| The task |
For the records below, print the lines from the line with "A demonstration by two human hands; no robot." through the line with "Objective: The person" exactly as written; include both end lines and exclude the rest.

Material shown below:

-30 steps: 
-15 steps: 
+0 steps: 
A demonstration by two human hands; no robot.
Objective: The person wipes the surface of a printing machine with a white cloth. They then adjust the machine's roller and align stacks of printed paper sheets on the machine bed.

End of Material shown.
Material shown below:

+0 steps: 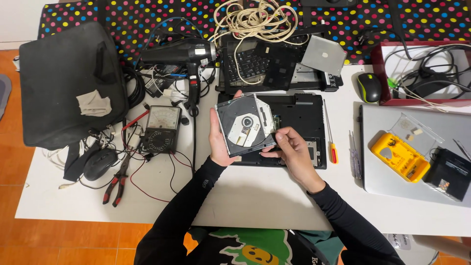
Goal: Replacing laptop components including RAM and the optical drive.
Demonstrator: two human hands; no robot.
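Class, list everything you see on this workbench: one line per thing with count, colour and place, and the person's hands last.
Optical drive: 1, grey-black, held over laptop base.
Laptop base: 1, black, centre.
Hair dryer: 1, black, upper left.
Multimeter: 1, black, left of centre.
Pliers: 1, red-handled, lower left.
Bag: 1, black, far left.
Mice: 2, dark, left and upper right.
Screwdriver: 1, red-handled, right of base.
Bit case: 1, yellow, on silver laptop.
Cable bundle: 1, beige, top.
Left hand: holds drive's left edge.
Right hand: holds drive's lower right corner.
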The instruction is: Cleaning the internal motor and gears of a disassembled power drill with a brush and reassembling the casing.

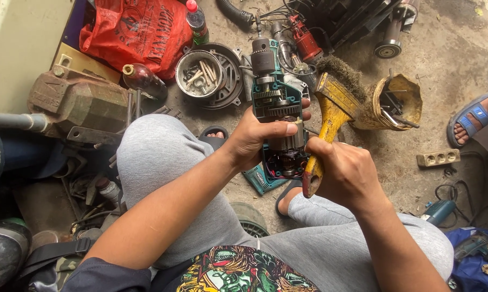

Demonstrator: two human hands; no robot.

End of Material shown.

| Response to this task |
A demonstration by two human hands; no robot.
Objective: The person wipes the surface of a printing machine with a white cloth. They then adjust the machine's roller and align stacks of printed paper sheets on the machine bed.

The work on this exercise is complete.